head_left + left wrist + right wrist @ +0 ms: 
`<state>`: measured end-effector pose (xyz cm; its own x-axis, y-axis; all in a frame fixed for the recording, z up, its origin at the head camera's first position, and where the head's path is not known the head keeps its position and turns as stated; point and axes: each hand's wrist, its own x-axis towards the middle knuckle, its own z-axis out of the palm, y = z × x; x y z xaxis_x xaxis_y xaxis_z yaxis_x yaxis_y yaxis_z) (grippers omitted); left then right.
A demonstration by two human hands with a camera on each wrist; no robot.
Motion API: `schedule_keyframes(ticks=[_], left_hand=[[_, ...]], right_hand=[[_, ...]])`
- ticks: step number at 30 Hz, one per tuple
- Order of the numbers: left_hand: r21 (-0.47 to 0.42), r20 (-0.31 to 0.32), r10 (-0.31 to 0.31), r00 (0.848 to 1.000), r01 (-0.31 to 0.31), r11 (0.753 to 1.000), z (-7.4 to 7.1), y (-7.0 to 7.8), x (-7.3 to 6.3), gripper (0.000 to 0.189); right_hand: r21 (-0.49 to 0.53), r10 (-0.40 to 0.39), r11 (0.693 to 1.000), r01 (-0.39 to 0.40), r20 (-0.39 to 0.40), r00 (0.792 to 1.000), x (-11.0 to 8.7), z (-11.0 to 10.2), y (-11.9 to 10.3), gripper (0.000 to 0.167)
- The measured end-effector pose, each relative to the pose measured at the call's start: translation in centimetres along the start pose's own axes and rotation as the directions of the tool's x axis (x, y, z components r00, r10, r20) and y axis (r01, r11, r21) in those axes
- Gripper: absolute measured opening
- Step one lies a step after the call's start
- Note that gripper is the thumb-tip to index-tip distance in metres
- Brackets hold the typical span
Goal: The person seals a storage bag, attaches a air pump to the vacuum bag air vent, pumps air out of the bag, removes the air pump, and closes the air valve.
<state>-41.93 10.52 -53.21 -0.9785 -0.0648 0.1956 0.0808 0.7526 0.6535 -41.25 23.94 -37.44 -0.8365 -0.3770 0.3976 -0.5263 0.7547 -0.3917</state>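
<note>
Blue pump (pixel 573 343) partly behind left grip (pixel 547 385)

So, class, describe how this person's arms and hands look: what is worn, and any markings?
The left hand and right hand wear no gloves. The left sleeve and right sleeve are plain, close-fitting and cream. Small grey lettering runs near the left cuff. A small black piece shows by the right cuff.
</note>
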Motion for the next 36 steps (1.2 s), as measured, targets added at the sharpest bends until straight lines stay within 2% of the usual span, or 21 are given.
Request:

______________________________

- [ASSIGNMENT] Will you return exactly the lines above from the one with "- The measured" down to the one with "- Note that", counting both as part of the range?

- [EXPECTED ANSWER]
- The measured end-effector pose, each relative to the pose measured at the call's start: translation in centimetres along the start pose's own axes and rotation as the directions of the tool's x axis (x, y, z components r00, r10, r20) and y axis (r01, r11, r21) in those axes
- Gripper: absolute measured opening
- Step one lies a step after the call's start
- Note that gripper is the thumb-tip to index-tip distance in metres

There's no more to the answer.